Full list of commands can be viewed using titanic --help
:
(myenv) d:\projects\titanic>titanic --help
Usage: titanic [OPTIONS] COMMAND [ARGS]...
CLI entry point of project Titanic.
Options:
--help Show this message and exit.
Commands:
clean Delete automatically generated files.
compmod Run Jupyter notebook with model comparison.
crossval Cross-validate machine learning models.
download Download Titanic competition data files from...
eda Run Jupyter notebook with exploratory data...
features Perform feature engineering on training and...
submission Make prediction on test set and create...
The --help
option can also be used with individual commands:
(myenv) d:\projects\titanic>titanic clean --help
Usage: titanic clean [OPTIONS]
Delete automatically generated files.
Options:
-a, --allfiles Delete all files.
-d, --data Delete files only in data directory.
-l, --logs Delete files only in logs directory.
-m, --models Delete files only in models directory.
-r, --results Delete files only in results directory.
--help Show this message and exit.
It should be noted that both scripts and CLI commands rely on the assumption that file dependencies of a task already exist (for instance, feature engineering requires downloaded raw data files). If this is not the case, you should use Snakemake
interface instead.
Snakemake
The way Snakemake
runs the pipeline is defined in the file named Snakefile
in the project root. The file mostly consists of human-readable rules
that specify input and output files for each task as well as commands to create output from input. These commands can be expressed as shell commands, references to Python scripts or raw Python code. In our particular case, rules in the Snakefile
are defined using commands of the project's CLI.
Snakemake
detects dependencies between rules by matching file names and thus allows us to run the whole pipeline or its part based on which files already exist and which need to be created. A rule is executed not only when one or more of its direct or indirect file dependencies are missing, but also when these dependencies are newer than one or more of the output files of the rule.

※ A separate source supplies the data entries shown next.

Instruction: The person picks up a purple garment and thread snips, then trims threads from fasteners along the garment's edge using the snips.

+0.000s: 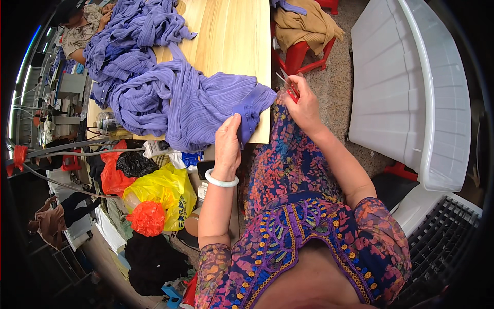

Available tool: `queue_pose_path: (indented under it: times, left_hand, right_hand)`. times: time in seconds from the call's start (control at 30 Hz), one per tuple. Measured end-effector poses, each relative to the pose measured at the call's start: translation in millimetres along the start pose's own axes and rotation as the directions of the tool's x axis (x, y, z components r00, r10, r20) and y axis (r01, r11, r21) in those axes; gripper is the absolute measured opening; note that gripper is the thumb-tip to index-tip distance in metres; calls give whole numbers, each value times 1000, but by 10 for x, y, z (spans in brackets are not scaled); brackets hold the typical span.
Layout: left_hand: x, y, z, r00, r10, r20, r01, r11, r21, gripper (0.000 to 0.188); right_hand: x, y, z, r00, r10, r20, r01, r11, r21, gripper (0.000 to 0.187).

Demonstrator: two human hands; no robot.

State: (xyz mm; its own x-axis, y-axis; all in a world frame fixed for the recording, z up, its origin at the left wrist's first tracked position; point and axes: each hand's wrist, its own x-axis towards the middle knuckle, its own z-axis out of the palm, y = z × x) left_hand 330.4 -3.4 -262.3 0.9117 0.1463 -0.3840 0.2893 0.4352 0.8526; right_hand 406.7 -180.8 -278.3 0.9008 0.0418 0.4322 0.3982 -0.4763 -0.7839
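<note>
A purple ribbed garment [206,98] lies bunched over the front of the wooden table [226,41], one end at the table's near right corner. My left hand [227,144] pinches a smooth, darker purple band of it between thumb and fingers at the table's edge. Just past that corner, my right hand [307,108] is closed around small scissors [293,95] with red handles. Their blades point up and away, slightly parted, and do not touch the cloth. More purple garments [128,41] are heaped at the far left of the table.
To the right stands a large white plastic bin [386,77]. Beyond the table's right side, brown cloth [306,23] covers a red stool [297,57]. Yellow [172,190] and red plastic bags [116,172] crowd the left below the table. Another person [85,31] sits at the far left.
</note>
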Motion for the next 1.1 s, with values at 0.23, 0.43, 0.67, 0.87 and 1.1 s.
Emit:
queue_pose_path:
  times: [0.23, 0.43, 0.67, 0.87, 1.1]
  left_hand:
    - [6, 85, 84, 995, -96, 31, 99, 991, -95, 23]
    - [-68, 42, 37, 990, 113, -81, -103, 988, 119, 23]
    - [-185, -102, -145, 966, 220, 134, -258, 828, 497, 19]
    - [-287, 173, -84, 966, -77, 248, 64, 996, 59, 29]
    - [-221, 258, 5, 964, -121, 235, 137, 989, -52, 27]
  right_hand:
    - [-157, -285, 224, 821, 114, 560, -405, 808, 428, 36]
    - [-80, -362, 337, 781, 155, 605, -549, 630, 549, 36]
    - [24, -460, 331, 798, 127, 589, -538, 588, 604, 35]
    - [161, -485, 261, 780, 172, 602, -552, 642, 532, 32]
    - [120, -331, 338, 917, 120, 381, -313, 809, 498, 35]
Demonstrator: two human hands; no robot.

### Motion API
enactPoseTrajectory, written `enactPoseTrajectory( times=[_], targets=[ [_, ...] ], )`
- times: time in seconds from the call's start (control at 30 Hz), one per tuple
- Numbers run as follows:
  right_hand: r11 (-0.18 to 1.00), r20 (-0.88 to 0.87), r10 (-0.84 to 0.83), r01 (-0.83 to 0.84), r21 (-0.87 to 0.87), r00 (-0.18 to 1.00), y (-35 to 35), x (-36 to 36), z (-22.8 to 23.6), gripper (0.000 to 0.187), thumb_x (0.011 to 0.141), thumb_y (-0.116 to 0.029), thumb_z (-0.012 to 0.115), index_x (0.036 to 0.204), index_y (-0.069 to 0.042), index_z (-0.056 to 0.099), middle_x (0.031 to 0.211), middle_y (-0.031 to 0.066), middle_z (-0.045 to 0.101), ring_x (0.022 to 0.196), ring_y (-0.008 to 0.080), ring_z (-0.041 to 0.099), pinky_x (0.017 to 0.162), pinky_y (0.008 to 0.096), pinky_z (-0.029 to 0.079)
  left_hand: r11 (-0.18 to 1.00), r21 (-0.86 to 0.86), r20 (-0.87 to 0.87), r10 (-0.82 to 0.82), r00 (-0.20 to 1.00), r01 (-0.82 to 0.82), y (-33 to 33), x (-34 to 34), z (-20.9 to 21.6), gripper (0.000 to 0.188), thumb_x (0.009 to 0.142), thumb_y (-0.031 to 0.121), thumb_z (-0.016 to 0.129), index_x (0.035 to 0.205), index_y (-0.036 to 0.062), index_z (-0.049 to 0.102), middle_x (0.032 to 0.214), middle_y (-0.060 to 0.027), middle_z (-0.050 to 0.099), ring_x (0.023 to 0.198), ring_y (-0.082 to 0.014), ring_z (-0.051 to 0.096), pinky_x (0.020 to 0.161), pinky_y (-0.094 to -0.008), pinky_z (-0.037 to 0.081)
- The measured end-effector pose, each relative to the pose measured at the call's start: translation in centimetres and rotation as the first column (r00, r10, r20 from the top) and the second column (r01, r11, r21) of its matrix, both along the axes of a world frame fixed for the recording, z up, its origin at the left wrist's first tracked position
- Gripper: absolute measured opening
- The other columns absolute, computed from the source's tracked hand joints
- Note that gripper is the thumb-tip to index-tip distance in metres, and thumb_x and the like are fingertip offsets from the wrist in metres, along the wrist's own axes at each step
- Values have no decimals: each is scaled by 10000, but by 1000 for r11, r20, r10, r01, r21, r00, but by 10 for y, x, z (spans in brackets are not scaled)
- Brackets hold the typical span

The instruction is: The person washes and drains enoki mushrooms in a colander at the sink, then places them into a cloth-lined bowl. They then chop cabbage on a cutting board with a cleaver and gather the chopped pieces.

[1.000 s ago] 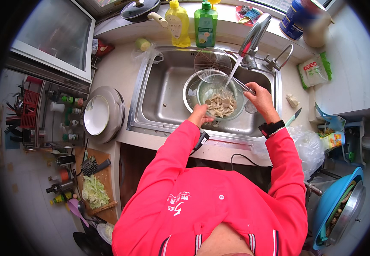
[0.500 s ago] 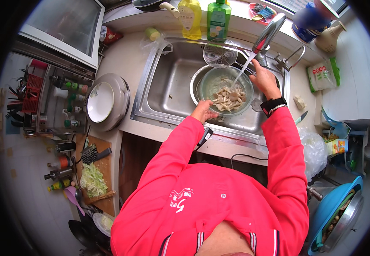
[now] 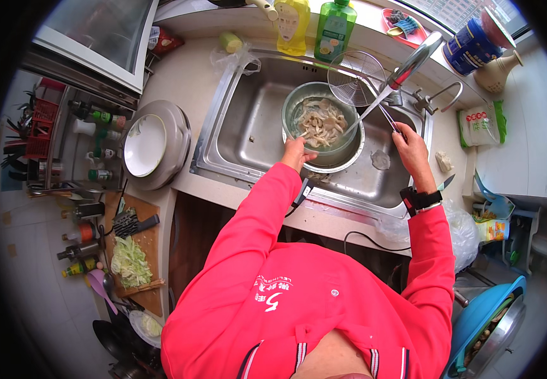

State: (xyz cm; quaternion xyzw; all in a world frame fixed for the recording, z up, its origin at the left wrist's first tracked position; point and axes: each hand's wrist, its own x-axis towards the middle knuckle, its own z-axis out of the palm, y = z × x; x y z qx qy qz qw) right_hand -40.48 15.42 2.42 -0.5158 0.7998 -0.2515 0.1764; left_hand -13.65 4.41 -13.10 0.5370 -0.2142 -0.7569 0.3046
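Note:
My left hand (image 3: 297, 154) grips the near left rim of a pale green see-through bowl (image 3: 290, 117). Inside, in water, lie pale torn pieces that look like oyster mushrooms (image 3: 321, 124). Beneath the bowl, in the sink (image 3: 248, 136), is a metal basin (image 3: 353, 153). My right hand (image 3: 411, 150) is closed on the thin handle of a round wire skimmer (image 3: 356, 78), whose mesh hangs over the bowl's far right side. From the tap (image 3: 414, 60), water streams down to the bowl's right edge.
Yellow (image 3: 293, 28) and green bottles (image 3: 334, 31) stand behind the sink. Stacked plates (image 3: 173, 129) sit at its left, near a cutting board (image 3: 153, 237) with shredded cabbage (image 3: 131, 261). Right of the sink are a knife (image 3: 446, 182) and a plastic bag (image 3: 463, 230).
The bowl has shifted left and away from me with my left hand. The skimmer has moved right, while my right hand has come lower and right from near the tap.

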Motion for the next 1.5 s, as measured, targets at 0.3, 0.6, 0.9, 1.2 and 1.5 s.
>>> enactPoseTrajectory(
  times=[0.3,0.6,0.9,1.2,1.5],
  targets=[
    [998,-10,53,-53,15,999,14,-5,-3,296,865,-238,609,1143,-139,632,971,102,683,860,273,655,742,360,497,965,77,68,-255,965,250,2,-11,-3,358,835,104,478,1177,4,435,945,-202,627,693,-331,672,526,-349,572],
    [995,-42,102,-102,-10,994,12,5,0,274,867,-197,612,1136,-148,632,1011,82,659,882,272,640,743,367,494,947,41,165,-322,932,320,-11,0,6,394,830,103,482,1204,-6,425,930,-200,642,615,-296,663,438,-327,555],
    [991,-409,126,-130,18,904,35,8,-1,266,854,-180,628,1119,-198,631,848,62,568,769,288,606,634,402,478,945,-21,162,-319,934,327,-29,6,14,421,827,79,467,1236,-10,414,903,-206,641,618,-309,671,460,-325,576],
    [970,-518,235,-166,176,823,31,44,-24,329,824,-161,634,1150,-202,618,823,91,579,714,290,626,590,418,511,971,30,135,-240,961,238,-20,-12,7,451,819,60,456,1262,13,392,986,-199,618,608,-315,666,441,-331,574],
    [937,-311,331,-271,220,891,47,59,-12,315,838,-150,624,1149,-199,617,837,94,583,708,317,620,605,430,501,964,20,132,-267,955,267,-18,-6,2,456,811,64,464,1261,24,398,974,-198,623,619,-316,668,442,-336,579]
  ],
)
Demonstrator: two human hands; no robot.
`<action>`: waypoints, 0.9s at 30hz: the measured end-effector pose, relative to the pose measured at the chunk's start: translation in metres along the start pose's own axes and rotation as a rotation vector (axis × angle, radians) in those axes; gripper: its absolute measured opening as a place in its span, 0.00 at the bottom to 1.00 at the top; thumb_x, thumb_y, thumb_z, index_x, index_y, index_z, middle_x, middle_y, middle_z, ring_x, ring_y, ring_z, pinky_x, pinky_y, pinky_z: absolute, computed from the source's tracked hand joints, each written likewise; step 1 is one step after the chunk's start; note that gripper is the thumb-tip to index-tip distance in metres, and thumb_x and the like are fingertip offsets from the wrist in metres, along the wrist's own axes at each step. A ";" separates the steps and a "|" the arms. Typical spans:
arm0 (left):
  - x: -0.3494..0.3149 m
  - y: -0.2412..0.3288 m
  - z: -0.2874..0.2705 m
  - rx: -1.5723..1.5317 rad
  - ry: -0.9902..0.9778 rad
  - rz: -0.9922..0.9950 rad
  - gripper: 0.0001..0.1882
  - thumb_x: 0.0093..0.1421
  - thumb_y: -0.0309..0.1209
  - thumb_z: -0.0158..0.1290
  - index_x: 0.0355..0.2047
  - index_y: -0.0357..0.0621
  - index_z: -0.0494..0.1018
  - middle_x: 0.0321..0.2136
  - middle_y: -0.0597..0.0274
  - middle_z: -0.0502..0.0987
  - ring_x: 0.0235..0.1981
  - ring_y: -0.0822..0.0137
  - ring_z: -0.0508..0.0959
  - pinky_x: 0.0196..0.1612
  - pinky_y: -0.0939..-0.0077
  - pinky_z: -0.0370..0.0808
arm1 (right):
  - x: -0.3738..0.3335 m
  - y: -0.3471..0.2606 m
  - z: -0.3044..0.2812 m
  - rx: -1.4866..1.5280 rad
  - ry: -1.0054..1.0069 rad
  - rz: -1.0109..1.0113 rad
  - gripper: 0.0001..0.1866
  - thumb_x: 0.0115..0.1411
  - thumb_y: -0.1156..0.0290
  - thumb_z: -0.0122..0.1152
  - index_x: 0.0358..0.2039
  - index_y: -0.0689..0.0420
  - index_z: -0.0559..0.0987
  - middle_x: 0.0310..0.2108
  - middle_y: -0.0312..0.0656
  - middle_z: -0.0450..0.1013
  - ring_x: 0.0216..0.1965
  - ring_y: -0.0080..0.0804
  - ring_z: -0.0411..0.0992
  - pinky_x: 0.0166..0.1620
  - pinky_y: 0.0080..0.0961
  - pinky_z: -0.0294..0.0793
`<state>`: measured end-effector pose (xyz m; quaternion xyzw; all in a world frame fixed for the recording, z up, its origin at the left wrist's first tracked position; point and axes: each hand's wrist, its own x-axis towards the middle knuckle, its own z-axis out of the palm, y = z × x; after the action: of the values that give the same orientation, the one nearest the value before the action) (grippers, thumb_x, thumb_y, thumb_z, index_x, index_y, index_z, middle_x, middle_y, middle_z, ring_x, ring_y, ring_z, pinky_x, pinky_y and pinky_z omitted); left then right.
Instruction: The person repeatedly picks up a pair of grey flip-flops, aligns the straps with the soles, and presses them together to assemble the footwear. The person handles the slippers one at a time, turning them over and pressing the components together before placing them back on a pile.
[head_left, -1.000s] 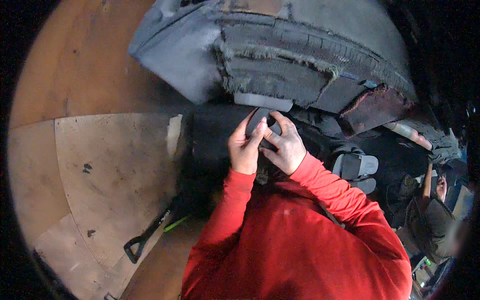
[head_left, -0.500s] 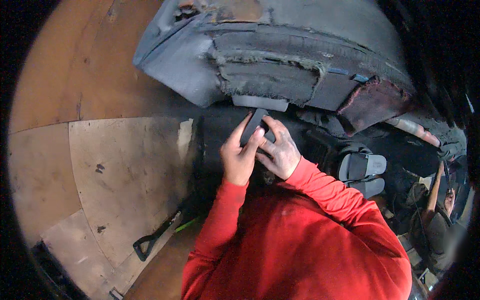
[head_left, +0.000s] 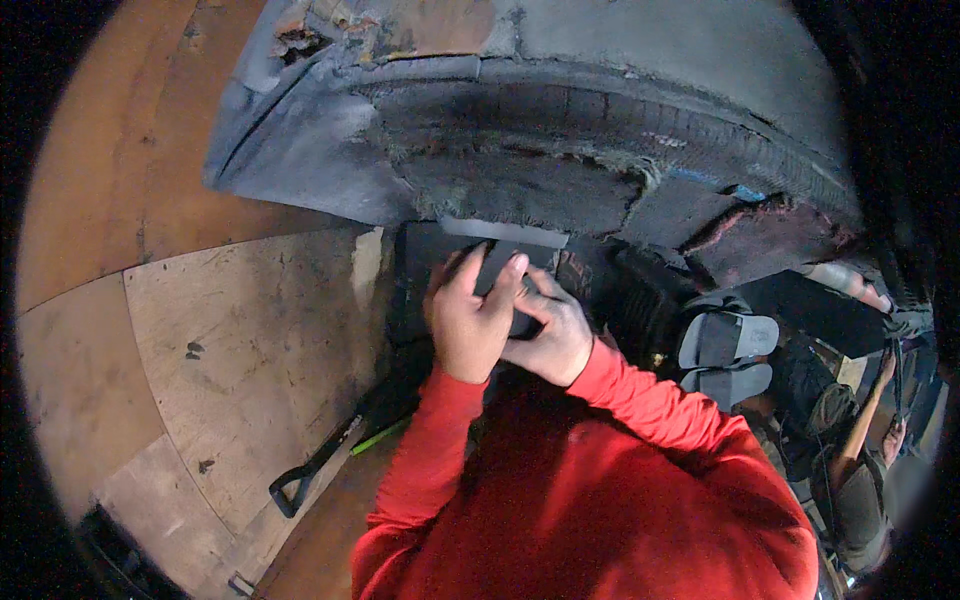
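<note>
A worn grey structure with frayed cloth along its near edge spans the upper middle and right, and the wearer's red top fills the bottom. Brown wooden panels cover the left side. At the far right is another person's forearm, dim and partly cut off by the rim. Nearer lies a pair of grey sandals with dark straps, well right of the hands. The fingers of the left hand and the right hand are closed around a dark piece, just below a pale grey strip on the structure's edge; its outline is mostly hidden. Lower left, a black looped handle lies near a thin green rod.
</note>
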<state>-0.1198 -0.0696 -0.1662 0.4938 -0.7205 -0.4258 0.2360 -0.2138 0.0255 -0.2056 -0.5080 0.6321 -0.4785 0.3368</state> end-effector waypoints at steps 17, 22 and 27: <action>-0.044 -0.025 -0.018 -1.000 -0.132 -0.052 0.25 0.63 0.30 0.58 0.57 0.31 0.68 0.54 0.53 0.72 0.52 0.66 0.73 0.59 0.70 0.68 | -0.014 -0.032 0.005 -0.899 0.118 -0.278 0.21 0.53 0.65 0.61 0.48 0.28 0.80 0.60 0.53 0.61 0.56 0.58 0.62 0.56 0.45 0.71; -0.033 -0.013 -0.029 -0.503 -0.089 0.068 0.23 0.62 0.33 0.59 0.54 0.34 0.72 0.53 0.50 0.75 0.50 0.63 0.77 0.54 0.69 0.72 | -0.012 -0.025 0.006 -0.633 0.117 -0.260 0.26 0.48 0.72 0.65 0.50 0.37 0.80 0.62 0.57 0.59 0.57 0.60 0.61 0.58 0.46 0.69; -0.017 -0.007 -0.020 -0.193 -0.031 0.249 0.21 0.62 0.34 0.59 0.50 0.32 0.74 0.45 0.48 0.80 0.45 0.59 0.79 0.47 0.68 0.75 | -0.011 -0.015 0.000 -0.376 0.095 -0.220 0.33 0.43 0.72 0.70 0.55 0.46 0.76 0.62 0.60 0.58 0.57 0.63 0.62 0.59 0.48 0.67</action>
<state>-0.0937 -0.0633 -0.1603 0.3691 -0.7356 -0.4678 0.3223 -0.2060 0.0355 -0.1916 -0.6046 0.6662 -0.4095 0.1516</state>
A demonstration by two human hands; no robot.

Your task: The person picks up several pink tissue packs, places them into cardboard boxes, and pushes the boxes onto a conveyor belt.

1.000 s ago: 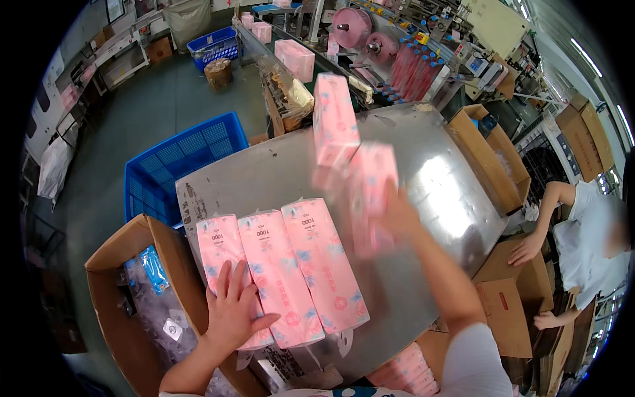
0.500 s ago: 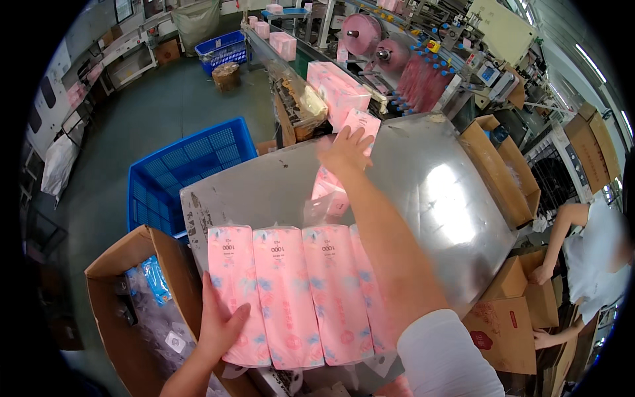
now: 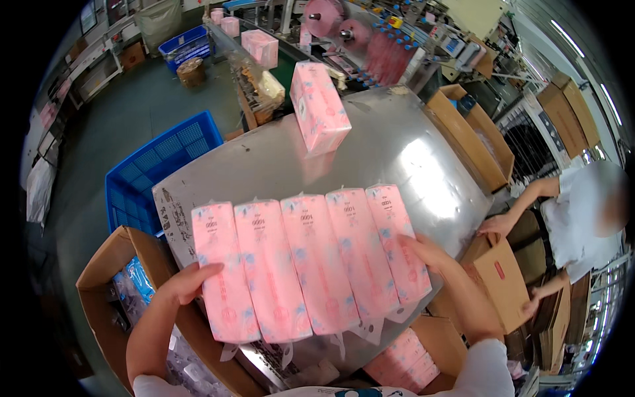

In order to run the whole pipeline, simply type snakemake
in the command line. Parts of the pipeline can be run using snakemake <rule name>
or snakemake <output file name>
format. For instance:
snakemake submission
or
snakemake results/submission.csv
Snakemake
can also generate images of direct acyclic graphs of specified rules using Graphviz
. For example:
snakemake --dag submission | dot -Tsvg > dag_submission.svg
This command produces the following graph:
Rules that don't need to be run because their output files are up-to-date are shown in dashed rectangles.